Copy the entries exactly. Leave out any pictures.

(Source records)
*****
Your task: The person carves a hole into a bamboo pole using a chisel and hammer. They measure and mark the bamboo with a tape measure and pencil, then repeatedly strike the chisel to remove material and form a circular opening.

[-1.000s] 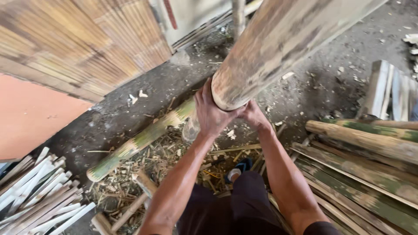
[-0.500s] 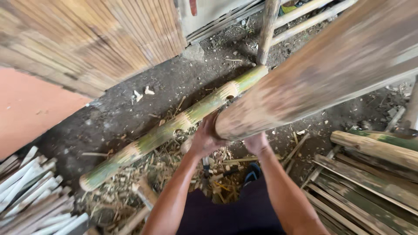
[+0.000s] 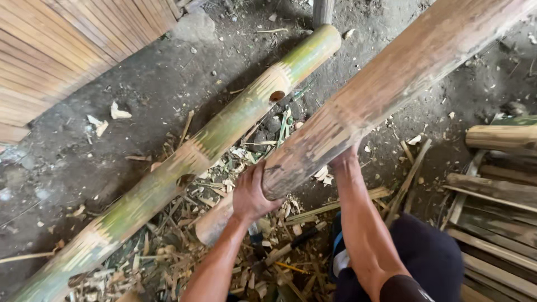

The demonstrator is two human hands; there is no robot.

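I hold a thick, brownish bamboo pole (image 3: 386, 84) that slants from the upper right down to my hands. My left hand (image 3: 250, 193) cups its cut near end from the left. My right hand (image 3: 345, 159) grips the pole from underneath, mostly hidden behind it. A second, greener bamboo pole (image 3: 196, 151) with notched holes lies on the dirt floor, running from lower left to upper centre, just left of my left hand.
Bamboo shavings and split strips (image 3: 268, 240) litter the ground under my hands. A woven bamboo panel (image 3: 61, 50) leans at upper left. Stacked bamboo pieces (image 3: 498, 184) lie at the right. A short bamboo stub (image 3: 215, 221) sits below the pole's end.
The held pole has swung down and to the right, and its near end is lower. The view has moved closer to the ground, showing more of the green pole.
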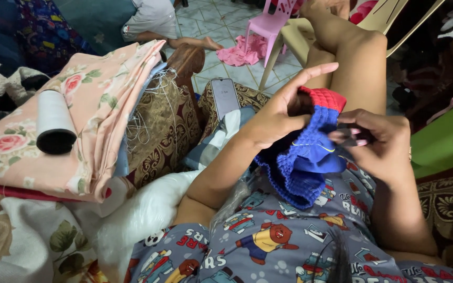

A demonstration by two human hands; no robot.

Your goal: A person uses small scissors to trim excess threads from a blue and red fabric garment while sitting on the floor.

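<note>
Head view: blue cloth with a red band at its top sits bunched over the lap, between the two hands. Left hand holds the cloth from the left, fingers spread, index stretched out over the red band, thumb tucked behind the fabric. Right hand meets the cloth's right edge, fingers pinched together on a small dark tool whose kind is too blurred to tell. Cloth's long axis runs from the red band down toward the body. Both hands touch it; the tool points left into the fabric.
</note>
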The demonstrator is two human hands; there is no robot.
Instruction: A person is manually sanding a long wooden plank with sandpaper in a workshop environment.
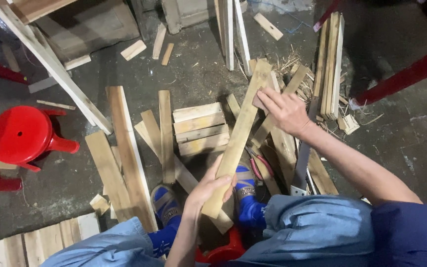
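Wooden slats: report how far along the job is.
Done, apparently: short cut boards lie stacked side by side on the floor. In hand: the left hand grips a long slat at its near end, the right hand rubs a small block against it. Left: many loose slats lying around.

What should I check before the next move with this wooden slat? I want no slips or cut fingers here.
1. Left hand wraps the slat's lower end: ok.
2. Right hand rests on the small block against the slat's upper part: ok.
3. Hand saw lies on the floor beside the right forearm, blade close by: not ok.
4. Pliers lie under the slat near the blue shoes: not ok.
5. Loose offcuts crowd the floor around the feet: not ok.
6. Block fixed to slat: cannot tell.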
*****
[Answer below]
Your task: The person carves a hole into a bamboo pole using a chisel and hammer. They measure and mark the bamboo with a tape measure and pencil, then repeatedly strike the chisel to remove material and form a circular opening.

[-1.000s] 
[-0.500s] 
[+0.000s] 

The demonstrator is two human hands; there is no robot.

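I hold a thick, brownish bamboo pole (image 3: 386, 84) that slants from the upper right down to my hands. My left hand (image 3: 250, 193) cups its cut near end from the left. My right hand (image 3: 345, 159) grips the pole from underneath, mostly hidden behind it. A second, greener bamboo pole (image 3: 196, 151) with notched holes lies on the dirt floor, running from lower left to upper centre, just left of my left hand.
Bamboo shavings and split strips (image 3: 268, 240) litter the ground under my hands. A woven bamboo panel (image 3: 61, 50) leans at upper left. Stacked bamboo pieces (image 3: 498, 184) lie at the right. A short bamboo stub (image 3: 215, 221) sits below the pole's end.
The held pole has swung down and to the right, and its near end is lower. The view has moved closer to the ground, showing more of the green pole.
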
A demonstration by two human hands; no robot.

Your goal: A person uses small scissors to trim excess threads from a blue and red fabric garment while sitting on the floor.

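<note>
Head view: blue cloth with a red band at its top sits bunched over the lap, between the two hands. Left hand holds the cloth from the left, fingers spread, index stretched out over the red band, thumb tucked behind the fabric. Right hand meets the cloth's right edge, fingers pinched together on a small dark tool whose kind is too blurred to tell. Cloth's long axis runs from the red band down toward the body. Both hands touch it; the tool points left into the fabric.
</note>
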The demonstrator is two human hands; there is no robot.
Instruction: A person is manually sanding a long wooden plank with sandpaper in a workshop environment.
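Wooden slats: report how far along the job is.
Done, apparently: short cut boards lie stacked side by side on the floor. In hand: the left hand grips a long slat at its near end, the right hand rubs a small block against it. Left: many loose slats lying around.

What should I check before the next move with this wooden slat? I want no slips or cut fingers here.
1. Left hand wraps the slat's lower end: ok.
2. Right hand rests on the small block against the slat's upper part: ok.
3. Hand saw lies on the floor beside the right forearm, blade close by: not ok.
4. Pliers lie under the slat near the blue shoes: not ok.
5. Loose offcuts crowd the floor around the feet: not ok.
6. Block fixed to slat: cannot tell.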

No more output is required for this exercise.